Mommy's home and has given me so much food for thought, especially when it comes to my online presence and my obvious addiction to social media outlets like facebook, Twitter, Myspace, Black Planet and now my own blog. These sites are all fun for me, but I really have to take into account who I'm letting into my inner thoughts and comments on life around me. Not everyone will be happy for me and nor will they care to know all my thoughts. In reflection of this truth and on my actions in the last few months. I'm going to do a virtual "clean house" and declutter my virtual imprint. I'm adding more privacy settings to my sites and making my blog for friends only not the world at large. So, I hope you all would read and participate with me on my blog and know that it is only shared with us ~ not just anyone who may come across my link.

Much love ♥

Saturday, November 21, 2009

Uncontested: Caribbean Queen

This month of November has been another fabulous month in the life of Ms. U. I truly can't complain~ God is Good! In this time in our country where there are so many people impacted by our recession, whether it be a job loss or another life altering change, I'm truly thankful for the steady constants in my life: a stable job, own condo, bills paid, and most importantly a great family and true friends.


My dear friends and I (AKA Thick Clique) began an annual tradition last year to travel to Jamaica in November to celebrate birthdays and enjoy the island during the off-season. Last Year we went to Montego Bay, JA. It was seven of us then and we had a blast. Here's a glimpse of the fun we had. Here's my sis and I at the barefoot bar :-)


This year we had to go back and do it bigger than ever! We set out sights on taking over Negril, JA and that's what we did! On this trip we had 12 ladies all excited and eager to hit the beach, get a bronze tan, go on excursions, wind it up at a dancehall, and maybe even meet a "Winston" :-)









Of course, I didn't have to go to Jamaica to get my groove back becuase it never left~ LOL!
So, I planned to do the things I've never done before this on trip. I'm a native Floridian and I've never done water sporting! Well in JA, I jet skiied, parasailed, went boating, and bounced around on the ocean on a banana boat. I stayed at the Beaches Sandy Bay resort. I loved it! Everything was wonderful.


Once I got back on the ground, I was on to enjoy all the luxuries that being at an all-inclusive resort provides. This means a lot of drinking and eating, lol. My new thing is Convoursier and Coke~ yeah I know its not a "island" drink, but it will get you sailing :-) I did make sure to bring some of that duty-free Jamaican rum for kicks back home.



Although I didn't go to JA to find a boo, I surprisingly found a potential love in the most unlikely of ways (at least for me).
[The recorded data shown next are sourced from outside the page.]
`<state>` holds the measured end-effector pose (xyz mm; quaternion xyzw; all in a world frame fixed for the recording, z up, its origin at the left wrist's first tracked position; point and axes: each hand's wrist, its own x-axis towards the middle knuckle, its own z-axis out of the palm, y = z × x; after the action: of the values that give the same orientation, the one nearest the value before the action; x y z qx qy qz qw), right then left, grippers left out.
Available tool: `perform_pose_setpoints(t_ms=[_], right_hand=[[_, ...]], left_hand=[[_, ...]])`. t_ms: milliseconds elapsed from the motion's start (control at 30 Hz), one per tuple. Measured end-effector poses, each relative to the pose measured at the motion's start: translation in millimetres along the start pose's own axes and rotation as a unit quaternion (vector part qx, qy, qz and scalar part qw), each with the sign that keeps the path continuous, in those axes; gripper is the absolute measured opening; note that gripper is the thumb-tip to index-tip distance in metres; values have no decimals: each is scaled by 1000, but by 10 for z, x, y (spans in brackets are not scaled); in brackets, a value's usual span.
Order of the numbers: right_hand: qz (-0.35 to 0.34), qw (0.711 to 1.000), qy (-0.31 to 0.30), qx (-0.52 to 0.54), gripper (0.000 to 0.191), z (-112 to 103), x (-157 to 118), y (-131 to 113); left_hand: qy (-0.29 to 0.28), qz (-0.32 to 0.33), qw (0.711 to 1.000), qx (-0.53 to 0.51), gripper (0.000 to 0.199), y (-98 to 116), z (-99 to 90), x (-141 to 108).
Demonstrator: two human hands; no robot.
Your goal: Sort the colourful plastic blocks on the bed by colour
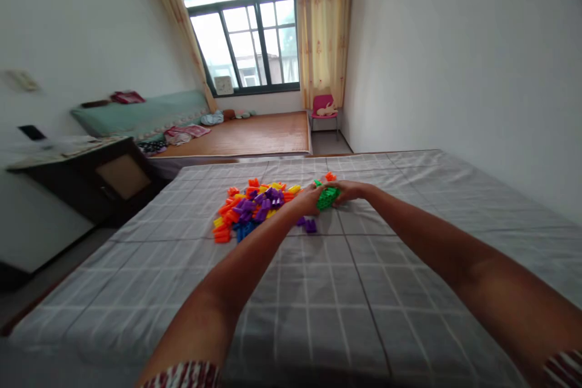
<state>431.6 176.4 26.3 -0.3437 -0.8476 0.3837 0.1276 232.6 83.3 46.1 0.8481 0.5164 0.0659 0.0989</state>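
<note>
Between my two hands is a cluster of green plastic building blocks (328, 198), close above or on the checked sheet. My left hand (310, 199) curls against its left side, and my right hand (349, 190) wraps its right side. Some fingertips are hidden behind the blocks. Left of my hands spreads a loose pile of orange, yellow, purple and blue blocks (245, 209), partly covered by my left forearm. A purple block (310, 226) lies just below my left hand. Just beyond the green cluster sits an orange block (330, 176).
A grey checked sheet (291, 291) covers the surface under the blocks. A dark cabinet (104, 179) stands at the left. Beyond are a second bed with a brown mat (264, 133), a pink chair (324, 106) and a window (245, 36). A white wall (454, 60) runs along the right.
</note>
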Motion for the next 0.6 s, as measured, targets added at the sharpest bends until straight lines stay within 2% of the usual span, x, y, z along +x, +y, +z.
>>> perform_pose_setpoints(t_ms=[167, 300, 467, 600], right_hand=[[-8, 989, -12, 145, 68, 608, 628, -785], [-1, 983, -41, 182, 64, 915, 993, -1347], [-30, 967, -61, 246, 65, 1096, 1193, -1853], [-72, 950, -70, 297, 62, 1005, 1177, -2002]], left_hand=[[88, -26, 995, 35, 71, -525, -328, -706], [135, -88, 985, 55, 54, -876, -553, -1225], [160, -185, 967, 71, 48, -1327, -601, -1668], [188, -220, 956, 35, 46, -1684, -520, -1856]])
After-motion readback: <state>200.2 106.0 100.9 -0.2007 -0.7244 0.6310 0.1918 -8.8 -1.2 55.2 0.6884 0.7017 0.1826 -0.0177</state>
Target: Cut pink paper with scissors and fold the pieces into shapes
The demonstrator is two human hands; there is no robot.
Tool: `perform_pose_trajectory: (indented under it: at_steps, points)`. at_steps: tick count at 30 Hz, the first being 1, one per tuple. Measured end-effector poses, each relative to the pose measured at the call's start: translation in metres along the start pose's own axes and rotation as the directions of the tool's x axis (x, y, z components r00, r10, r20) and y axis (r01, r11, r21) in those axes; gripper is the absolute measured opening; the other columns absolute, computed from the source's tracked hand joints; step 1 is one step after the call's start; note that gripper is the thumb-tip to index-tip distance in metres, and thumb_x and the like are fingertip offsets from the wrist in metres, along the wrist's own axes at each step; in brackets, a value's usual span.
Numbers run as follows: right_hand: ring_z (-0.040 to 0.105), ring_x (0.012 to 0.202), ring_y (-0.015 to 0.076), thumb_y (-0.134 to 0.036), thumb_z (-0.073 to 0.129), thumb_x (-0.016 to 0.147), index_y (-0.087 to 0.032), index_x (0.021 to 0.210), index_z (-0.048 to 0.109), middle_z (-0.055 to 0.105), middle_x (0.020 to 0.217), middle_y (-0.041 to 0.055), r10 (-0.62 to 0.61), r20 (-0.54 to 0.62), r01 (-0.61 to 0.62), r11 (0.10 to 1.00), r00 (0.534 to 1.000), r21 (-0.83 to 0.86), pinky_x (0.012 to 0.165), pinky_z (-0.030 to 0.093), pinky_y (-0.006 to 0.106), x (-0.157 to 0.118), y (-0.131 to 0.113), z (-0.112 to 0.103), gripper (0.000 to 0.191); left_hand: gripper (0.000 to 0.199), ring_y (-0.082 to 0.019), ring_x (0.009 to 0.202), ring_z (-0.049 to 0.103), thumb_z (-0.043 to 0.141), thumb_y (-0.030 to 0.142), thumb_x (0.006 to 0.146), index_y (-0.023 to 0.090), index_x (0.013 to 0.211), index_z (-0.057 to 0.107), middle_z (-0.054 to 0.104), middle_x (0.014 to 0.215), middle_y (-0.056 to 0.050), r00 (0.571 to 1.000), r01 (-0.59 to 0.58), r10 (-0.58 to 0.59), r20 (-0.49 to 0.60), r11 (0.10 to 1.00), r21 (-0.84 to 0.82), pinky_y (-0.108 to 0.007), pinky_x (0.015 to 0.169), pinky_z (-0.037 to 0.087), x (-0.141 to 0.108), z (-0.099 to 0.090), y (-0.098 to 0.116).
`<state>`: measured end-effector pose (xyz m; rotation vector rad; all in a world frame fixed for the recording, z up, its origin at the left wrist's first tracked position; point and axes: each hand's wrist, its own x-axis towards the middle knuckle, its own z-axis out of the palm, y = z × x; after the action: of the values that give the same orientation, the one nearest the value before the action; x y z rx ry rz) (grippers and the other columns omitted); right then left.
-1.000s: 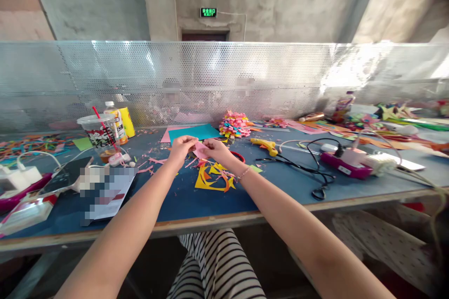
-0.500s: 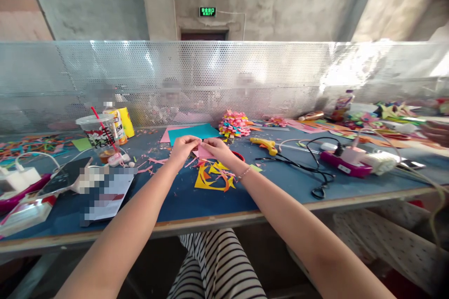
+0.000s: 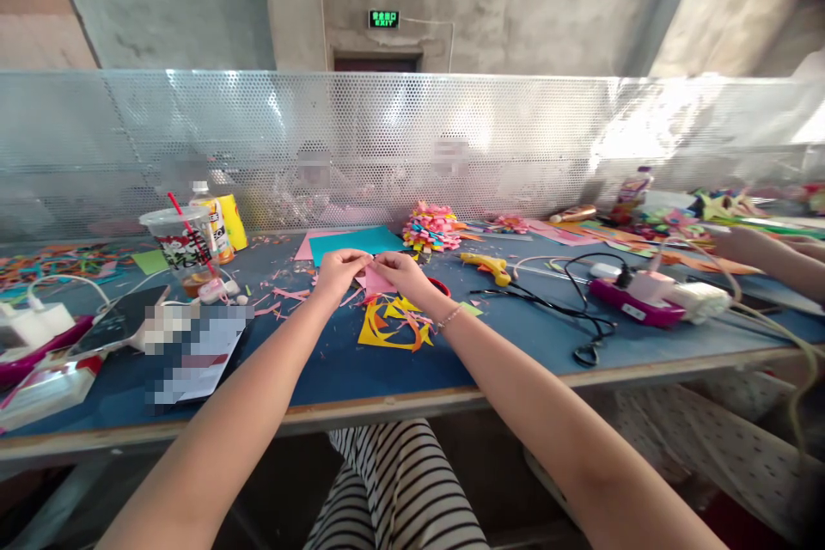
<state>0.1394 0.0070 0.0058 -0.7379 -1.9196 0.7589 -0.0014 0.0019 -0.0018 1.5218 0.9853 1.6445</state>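
Note:
Fingertips nearly touching, my two hands meet above the blue table. A small pink paper piece (image 3: 376,282) hangs between them. My left hand (image 3: 343,273) pinches its upper left edge, and my right hand (image 3: 398,273) is closed on its upper right side. Behind my hands lie a teal sheet (image 3: 354,242) and a pink sheet (image 3: 307,246). Yellow paper with curved cuts (image 3: 380,335) lies just in front, among orange scraps. Part of a red ring-shaped handle (image 3: 439,285) shows beside my right wrist.
A cup with a red straw (image 3: 177,249), a bottle (image 3: 216,223) and a phone (image 3: 206,361) stand or lie left. Beyond my hands is a paper-strip bundle (image 3: 430,228). Rightward are a yellow glue gun (image 3: 488,266), black cables (image 3: 547,302), a purple power strip (image 3: 635,305) and another person's arms (image 3: 760,256).
At the far right, the other person's arms now reach further into view over the table. My hands stay almost in place, still holding the pink paper.

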Motion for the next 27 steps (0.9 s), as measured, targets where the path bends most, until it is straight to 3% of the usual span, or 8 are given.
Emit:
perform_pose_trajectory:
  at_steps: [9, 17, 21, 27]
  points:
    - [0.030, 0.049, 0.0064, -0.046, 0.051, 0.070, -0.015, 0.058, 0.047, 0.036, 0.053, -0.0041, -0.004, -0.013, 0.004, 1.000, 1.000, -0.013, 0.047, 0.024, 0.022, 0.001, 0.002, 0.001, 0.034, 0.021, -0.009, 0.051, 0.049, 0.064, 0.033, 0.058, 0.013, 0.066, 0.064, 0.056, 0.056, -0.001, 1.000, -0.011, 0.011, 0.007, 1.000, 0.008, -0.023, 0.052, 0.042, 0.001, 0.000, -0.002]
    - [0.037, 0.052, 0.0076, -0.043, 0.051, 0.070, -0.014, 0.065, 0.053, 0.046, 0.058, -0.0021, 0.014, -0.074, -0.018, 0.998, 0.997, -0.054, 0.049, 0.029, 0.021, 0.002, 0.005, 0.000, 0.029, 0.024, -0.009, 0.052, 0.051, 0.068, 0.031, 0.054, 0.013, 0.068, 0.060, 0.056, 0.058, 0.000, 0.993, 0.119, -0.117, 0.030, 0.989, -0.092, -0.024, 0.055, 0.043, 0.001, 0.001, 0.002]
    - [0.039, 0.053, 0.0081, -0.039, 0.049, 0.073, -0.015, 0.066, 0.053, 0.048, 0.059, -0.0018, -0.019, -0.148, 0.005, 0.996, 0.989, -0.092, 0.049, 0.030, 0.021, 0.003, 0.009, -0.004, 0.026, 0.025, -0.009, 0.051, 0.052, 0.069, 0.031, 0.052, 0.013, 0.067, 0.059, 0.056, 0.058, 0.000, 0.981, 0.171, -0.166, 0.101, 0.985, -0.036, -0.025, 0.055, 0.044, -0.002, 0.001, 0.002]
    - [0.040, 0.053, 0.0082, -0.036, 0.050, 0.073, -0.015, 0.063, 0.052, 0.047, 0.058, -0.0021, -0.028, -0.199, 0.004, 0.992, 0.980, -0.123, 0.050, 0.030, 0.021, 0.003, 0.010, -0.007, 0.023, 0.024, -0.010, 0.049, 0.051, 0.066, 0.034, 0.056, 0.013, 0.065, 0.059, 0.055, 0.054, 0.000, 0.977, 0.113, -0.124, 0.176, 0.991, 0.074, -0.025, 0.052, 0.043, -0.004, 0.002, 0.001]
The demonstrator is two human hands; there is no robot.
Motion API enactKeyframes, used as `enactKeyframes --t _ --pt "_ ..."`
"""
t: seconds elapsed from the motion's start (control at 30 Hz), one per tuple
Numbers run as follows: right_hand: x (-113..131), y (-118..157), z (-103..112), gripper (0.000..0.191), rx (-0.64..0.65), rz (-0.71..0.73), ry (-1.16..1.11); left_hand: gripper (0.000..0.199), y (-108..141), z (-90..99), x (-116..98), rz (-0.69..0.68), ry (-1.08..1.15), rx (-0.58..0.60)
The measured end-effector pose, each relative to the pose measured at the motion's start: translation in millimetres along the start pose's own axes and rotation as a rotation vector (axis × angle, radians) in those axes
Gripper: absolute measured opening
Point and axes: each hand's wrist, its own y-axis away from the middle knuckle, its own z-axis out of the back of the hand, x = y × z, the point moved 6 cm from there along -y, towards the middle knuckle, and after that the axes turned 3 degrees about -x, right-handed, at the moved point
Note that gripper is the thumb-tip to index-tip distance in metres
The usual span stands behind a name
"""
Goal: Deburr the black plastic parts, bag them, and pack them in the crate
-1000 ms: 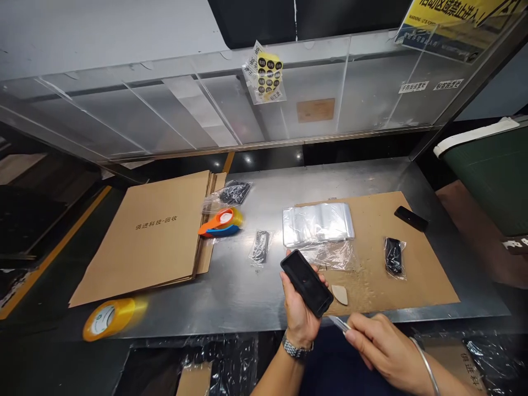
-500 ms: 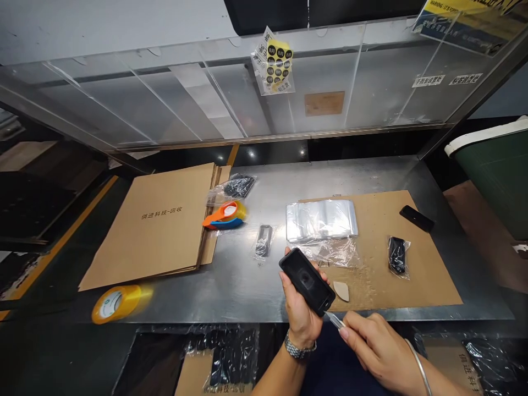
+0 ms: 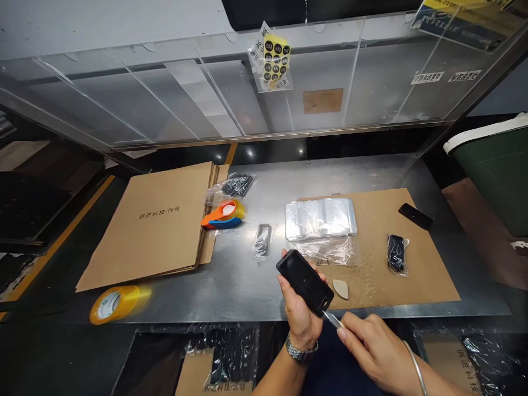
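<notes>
A black phone-sized case (image 3: 304,279) lies tilted in my left hand (image 3: 301,316), whose fingers wrap round its edges. My right hand (image 3: 373,344) is closed on a slim metal blade tool (image 3: 333,320), its tip at the lower right end of the case. Just beyond the case, a stack of clear plastic bags (image 3: 320,219) rests on a flat cardboard sheet (image 3: 421,264). A small beige scraper-like piece (image 3: 340,289) lies right of my left hand.
On the metal table (image 3: 231,291) are stacked cardboard (image 3: 152,220), an orange and blue tape cutter (image 3: 225,214), a yellow tape roll (image 3: 111,304), bagged black items (image 3: 238,185), a bagged frame (image 3: 262,240), a bagged black device (image 3: 396,253) and a black bar (image 3: 415,216).
The case in my left hand has tipped slightly, so its face catches the light differently. My right hand and the blade stay at its lower end. The whole view has shifted a little.
</notes>
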Motion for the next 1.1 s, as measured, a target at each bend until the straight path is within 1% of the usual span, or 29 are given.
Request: enactKeyframes --t 0.33,0.5,0.57,0.6,0.63,0.73,0.8,0.83,0.93,1.1 --pt "3 -3 -3 0.031 -0.002 0.013 -0.094 0.051 -2 2.4 0 -0.051 -0.039 -0.043" --pt "3 -6 -5 0.033 0.057 0.006 -0.279 0.051 -2 3.6 -1 -0.065 -0.029 -0.072" --pt "3 -4 -4 0.033 0.047 0.013 -0.306 0.051 -2 4.1 -3 -0.079 -0.012 -0.096" --pt "3 -3 -1 0.031 0.011 0.035 -0.281 0.05 -3 4.6 -4 -0.084 0.004 -0.113" --pt "5 -2 3 0.029 -0.052 0.074 -0.233 0.05 -3 5.4 -6 -0.09 0.024 -0.132" --pt "18 4 17 0.022 -0.323 0.283 0.018 0.047 -4 7.2 -10 -0.115 0.078 -0.174" --pt "27 8 20 0.026 -0.462 0.412 0.212 0.047 -4 7.3 -13 -0.154 0.097 -0.177" --pt "31 9 19 0.028 -0.501 0.453 0.3 0.047 -3 7.2 -15 -0.177 0.102 -0.177" --pt "37 10 12 0.032 -0.54 0.508 0.465 0.047 -2 7.7 -18 -0.23 0.108 -0.176" --pt "41 11 6 0.036 -0.557 0.528 0.553 0.048 1 9.1 -22 -0.316 0.093 -0.165"
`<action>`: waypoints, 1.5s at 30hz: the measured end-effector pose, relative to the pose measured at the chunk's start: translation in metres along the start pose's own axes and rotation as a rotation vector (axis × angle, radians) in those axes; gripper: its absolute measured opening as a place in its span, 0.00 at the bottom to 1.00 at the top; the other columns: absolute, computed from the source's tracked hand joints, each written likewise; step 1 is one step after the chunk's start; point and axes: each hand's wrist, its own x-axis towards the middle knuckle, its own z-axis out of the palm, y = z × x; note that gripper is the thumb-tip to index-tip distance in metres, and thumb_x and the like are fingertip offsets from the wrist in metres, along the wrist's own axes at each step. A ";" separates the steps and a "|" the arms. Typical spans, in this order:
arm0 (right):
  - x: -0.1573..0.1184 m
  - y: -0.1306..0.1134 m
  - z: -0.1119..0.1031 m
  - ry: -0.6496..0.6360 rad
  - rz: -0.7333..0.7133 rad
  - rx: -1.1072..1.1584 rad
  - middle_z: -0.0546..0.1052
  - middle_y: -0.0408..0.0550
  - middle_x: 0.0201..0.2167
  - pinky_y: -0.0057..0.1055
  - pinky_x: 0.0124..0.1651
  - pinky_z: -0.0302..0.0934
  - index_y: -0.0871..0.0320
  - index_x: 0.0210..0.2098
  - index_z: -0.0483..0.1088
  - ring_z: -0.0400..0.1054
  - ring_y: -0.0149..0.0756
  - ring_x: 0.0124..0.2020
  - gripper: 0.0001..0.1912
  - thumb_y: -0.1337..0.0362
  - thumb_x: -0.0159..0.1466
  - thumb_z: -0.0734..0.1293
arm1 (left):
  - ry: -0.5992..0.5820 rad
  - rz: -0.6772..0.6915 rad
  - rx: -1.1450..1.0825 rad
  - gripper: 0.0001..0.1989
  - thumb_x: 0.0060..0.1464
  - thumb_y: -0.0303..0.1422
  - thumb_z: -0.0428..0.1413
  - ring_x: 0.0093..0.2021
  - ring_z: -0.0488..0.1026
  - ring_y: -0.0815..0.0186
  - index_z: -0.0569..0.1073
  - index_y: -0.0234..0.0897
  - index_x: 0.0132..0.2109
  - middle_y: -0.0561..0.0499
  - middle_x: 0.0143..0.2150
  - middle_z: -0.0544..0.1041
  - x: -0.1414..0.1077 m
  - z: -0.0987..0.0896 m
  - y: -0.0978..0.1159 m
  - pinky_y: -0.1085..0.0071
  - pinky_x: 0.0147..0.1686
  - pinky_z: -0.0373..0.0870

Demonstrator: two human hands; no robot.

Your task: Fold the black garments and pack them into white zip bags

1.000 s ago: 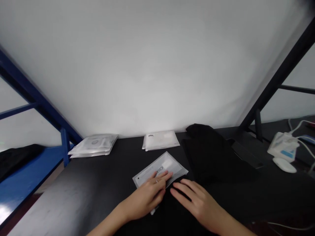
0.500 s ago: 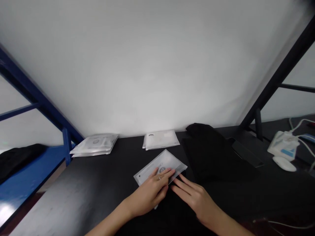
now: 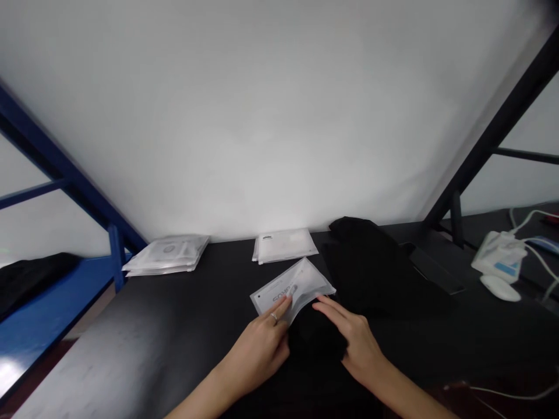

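Well, in the head view the left hand (image 3: pixel 257 352) and the right hand (image 3: pixel 358 343) both reach to the lower edge of a clear plastic packet (image 3: pixel 290 294) with a white printed label, which lies tilted on a black table (image 3: pixel 174 314). The left fingers (image 3: pixel 279 305) lie extended on the packet's lower corner, not clenched. A ring sits on one of them, and the thumb is hidden, so I cannot tell whether they pinch the plastic. The right fingers (image 3: pixel 332 308) are straight and loosely spread, gripping nothing, their tips just at the packet's right corner.

Between the hands, a bunched black cloth (image 3: pixel 317 340) runs up to the packet's edge; whether it goes inside is hidden. Just right of the packet sits a larger black cloth pile (image 3: pixel 371 267). Beyond the packet lies a stack of packets (image 3: pixel 283 245), and further left another stack of packets (image 3: pixel 166 255). Well right of the packet are a white mouse (image 3: pixel 500 288) and a white plastic box (image 3: pixel 498 255) with cables. Far left of it stands a blue metal frame (image 3: pixel 117 250).
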 end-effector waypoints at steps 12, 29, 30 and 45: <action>-0.006 -0.002 0.023 0.012 -0.105 -0.446 0.71 0.63 0.66 0.42 0.54 0.76 0.62 0.67 0.68 0.68 0.58 0.65 0.35 0.82 0.60 0.63 | -0.026 0.039 -0.050 0.24 0.51 0.16 0.52 0.75 0.54 0.49 0.76 0.36 0.53 0.40 0.77 0.54 0.003 0.003 0.000 0.49 0.72 0.57; 0.027 -0.001 0.033 -0.109 -0.058 -0.455 0.74 0.59 0.63 0.48 0.47 0.80 0.53 0.67 0.68 0.73 0.60 0.58 0.35 0.77 0.61 0.70 | -0.040 0.073 -0.038 0.15 0.56 0.16 0.52 0.76 0.52 0.50 0.76 0.35 0.46 0.39 0.76 0.57 0.015 -0.011 0.002 0.51 0.72 0.58; 0.029 -0.003 0.036 -0.101 -0.045 -0.467 0.74 0.61 0.63 0.50 0.47 0.79 0.55 0.66 0.69 0.74 0.62 0.57 0.33 0.77 0.62 0.69 | -0.036 0.071 -0.030 0.14 0.57 0.17 0.51 0.76 0.53 0.50 0.77 0.35 0.44 0.39 0.76 0.57 0.016 -0.011 0.003 0.50 0.72 0.59; 0.011 -0.031 0.010 -0.262 -0.062 -0.249 0.62 0.63 0.72 0.59 0.65 0.65 0.57 0.72 0.60 0.53 0.67 0.73 0.41 0.57 0.65 0.75 | -0.037 0.103 -0.017 0.16 0.55 0.17 0.51 0.75 0.55 0.49 0.79 0.34 0.45 0.39 0.75 0.60 0.017 -0.019 0.007 0.43 0.74 0.51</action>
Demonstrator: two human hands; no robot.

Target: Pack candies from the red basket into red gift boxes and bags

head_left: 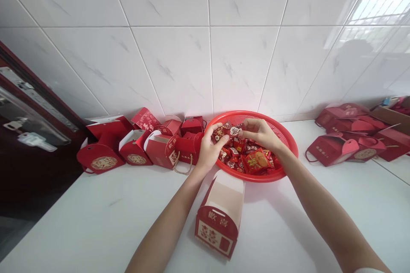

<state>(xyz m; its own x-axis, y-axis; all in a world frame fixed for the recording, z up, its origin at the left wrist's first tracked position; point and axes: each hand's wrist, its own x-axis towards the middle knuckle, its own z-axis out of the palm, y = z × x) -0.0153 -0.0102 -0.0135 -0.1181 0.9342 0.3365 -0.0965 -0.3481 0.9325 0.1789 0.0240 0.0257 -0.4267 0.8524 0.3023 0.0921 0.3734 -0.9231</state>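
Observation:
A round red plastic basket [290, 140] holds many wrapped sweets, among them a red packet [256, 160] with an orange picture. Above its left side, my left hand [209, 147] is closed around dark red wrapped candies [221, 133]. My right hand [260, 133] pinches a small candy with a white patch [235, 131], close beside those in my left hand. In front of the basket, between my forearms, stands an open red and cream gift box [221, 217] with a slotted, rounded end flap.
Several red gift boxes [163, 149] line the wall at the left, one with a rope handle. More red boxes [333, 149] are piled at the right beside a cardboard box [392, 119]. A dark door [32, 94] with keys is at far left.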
Lately, I've only have had luck meeting men online. It seems as if no one ever approaches me in person, but online I'm a man magnet, SMH! So to meet someone while on vacation, who has the same interests as me and in the place in his life where he is looking for a lasting loving long-term relationship like me is something out of a Arabesque novel.



Is this love? I don't know, but I'm excited to see where it leads! Not knowing what tomorrow brings is what makes life worth living!



My trip was awesome I could write pages on all I did, saw, and experience while there for an amazingly short 7 days. I believe that a picture is a thousand words, so here are a few more.






What are your vacation memories? Do you have a "Stella" story? Do tell!